Dans un autre registre, la compagnie nationale aérienne Finnair s’est associée avec la chinoise Juneyao Air pour assurer la liaison HelsinkiShanghai et pour desservir de nouvelles lignes. Dernier exemple: le géant chinois des télécoms Huawei a reconduit son partenariat avec le constructeur franco-italien STMicroelectronics pour concevoir et fabriquer des puces.
Découplage, quel découplage? Selon Mark Greeven, professeur d’innovation et de stratégie à l’IMD, école de management à Lausanne, l’intégration de la Chine dans l’économie mondiale est telle qu’en cas de découplage, la planète retournerait au Moyen Age. «Le géant asiatique est quasiment le seul à offrir des perspectives de croissance dans divers domaines dont l’automobile et l’assurance», affirme-t-il.
Ayant vécu en Chine entre 2005 et 2018, Mark Greeven est bien placé pour commenter l’évolution de l’économie chinoise ces dernières années. «En 1970, la part du secteur privé dans le PIB chinois était de 0%. A présent, il est de 70%. C’est un écosystème vivant qui continuera de croître.» Le professeur d’origine néerlandaise rappelle qu’à ce stade, seulement 300 millions de Chinois, dans les zones côtières, connaissent la prospérité. «Toutes les régions rurales vont se rattraper graduellement, de quoi attiser l’appétit des investisseurs chinois et étrangers», renchérit-il.
De nombreux défis
«Tout n’est tout de même pas rose, poursuit Mark Greeven.
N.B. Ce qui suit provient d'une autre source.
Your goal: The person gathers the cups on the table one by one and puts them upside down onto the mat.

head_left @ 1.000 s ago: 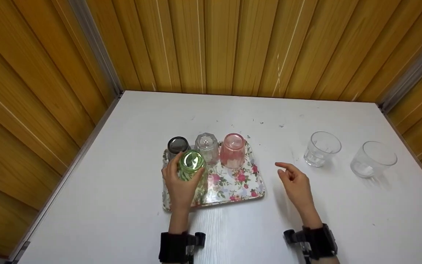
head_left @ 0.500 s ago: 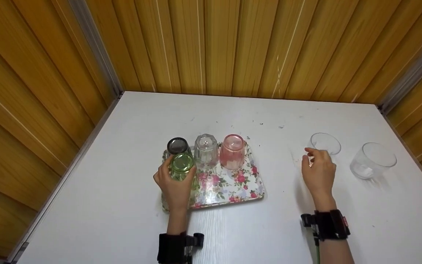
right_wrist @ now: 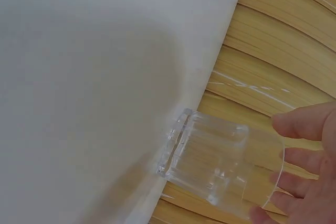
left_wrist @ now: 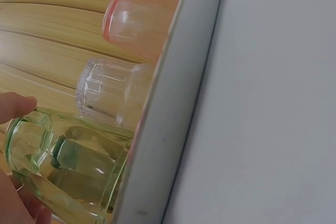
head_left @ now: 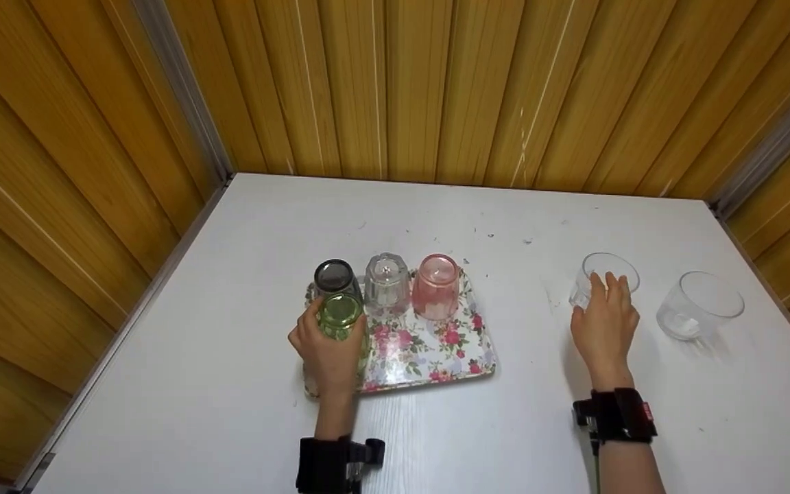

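Observation:
My left hand (head_left: pixel 328 353) grips an upside-down green glass (head_left: pixel 341 310) at the front left of a floral tray (head_left: pixel 463 363). In the left wrist view, the thumb and fingers lie around the base end of the green glass (left_wrist: pixel 68 156), whose rim is down at the tray. Over on the right, my right hand (head_left: pixel 606 329) is at the near side of an upright clear glass (head_left: pixel 580 291). The right wrist view has the spread fingers and thumb by the rim of that clear glass (right_wrist: pixel 210 156), not closed round it.
Behind the green glass, a dark glass (head_left: pixel 333 276), a faceted clear glass (head_left: pixel 387 283) and a pink glass (head_left: pixel 436 287) stand upside down along the tray's back. Another upright clear glass (head_left: pixel 681 315) stands at far right. Wood-look walls (head_left: pixel 409 89) border the white table (head_left: pixel 285 213).
My right hand has moved rightward and forward from beside the tray to the nearer clear glass. My left hand has shifted the green glass slightly left and nearer; lately it stays put.

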Demonstrator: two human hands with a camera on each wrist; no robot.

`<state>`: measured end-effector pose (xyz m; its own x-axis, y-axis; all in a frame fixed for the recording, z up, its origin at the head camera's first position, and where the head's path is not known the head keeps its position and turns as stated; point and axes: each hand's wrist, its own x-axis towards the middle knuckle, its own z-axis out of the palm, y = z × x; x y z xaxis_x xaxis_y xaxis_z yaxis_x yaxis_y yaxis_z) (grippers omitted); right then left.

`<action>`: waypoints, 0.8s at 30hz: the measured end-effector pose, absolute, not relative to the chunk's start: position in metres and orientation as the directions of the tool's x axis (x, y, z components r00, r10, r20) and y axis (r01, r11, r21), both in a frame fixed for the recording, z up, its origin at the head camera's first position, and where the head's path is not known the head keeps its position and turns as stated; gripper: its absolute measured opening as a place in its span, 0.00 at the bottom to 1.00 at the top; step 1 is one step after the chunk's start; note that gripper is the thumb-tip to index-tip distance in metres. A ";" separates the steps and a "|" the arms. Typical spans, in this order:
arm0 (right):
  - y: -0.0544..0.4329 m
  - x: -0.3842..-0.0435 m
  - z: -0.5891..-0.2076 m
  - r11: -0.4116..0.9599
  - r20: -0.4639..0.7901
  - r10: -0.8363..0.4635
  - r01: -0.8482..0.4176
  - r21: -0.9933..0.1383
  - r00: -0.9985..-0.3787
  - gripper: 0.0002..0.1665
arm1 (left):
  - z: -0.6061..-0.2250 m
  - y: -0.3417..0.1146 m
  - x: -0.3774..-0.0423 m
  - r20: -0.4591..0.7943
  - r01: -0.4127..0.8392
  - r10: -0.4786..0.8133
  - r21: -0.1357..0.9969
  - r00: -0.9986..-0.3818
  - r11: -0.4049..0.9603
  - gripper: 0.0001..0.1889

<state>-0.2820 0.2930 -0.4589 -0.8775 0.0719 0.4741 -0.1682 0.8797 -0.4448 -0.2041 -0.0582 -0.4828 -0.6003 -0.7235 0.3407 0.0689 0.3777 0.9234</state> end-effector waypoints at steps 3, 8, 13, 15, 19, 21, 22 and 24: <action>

Le modèle de développement chinois pose de grands défis environnementaux. Des villes comme Pékin et Shanghai sont invivables.» Ce n’est pas tout. Les inégalités augmentent tout comme la grogne au sein de la population. Enfin, le spécialiste fait ressortir que le système financier n’est pas solvable. Par ailleurs, la Chine pèche aussi par le retard à mener des réformes en matière d’ouverture aux investissements, de respect de la propriété intellectuelle et de transfert des technologies forcé aux entreprises chinoises.
Pour le professeur de l’IMD, les dirigeants chinois sont conscients des défis à l’intérieur du pays et font tout pour assurer «le bol de riz» à toute la population. En ce qui concerne les défis extérieurs, il affirme que la rhétorique du nationalisme économique anti-chinois va se multiplier d’ici aux prochaines élections américaines. «Mais la Chine n’a elle-même aucun intérêt à un pourrissement des relations internationales, dit-il. La paix politique et économique interviendra lorsque les trois grandes puissances – Etats-Unis, Union européenne, Chine – admettront qu’elles ont plus à gagner de l’interdépendance que du découplage.»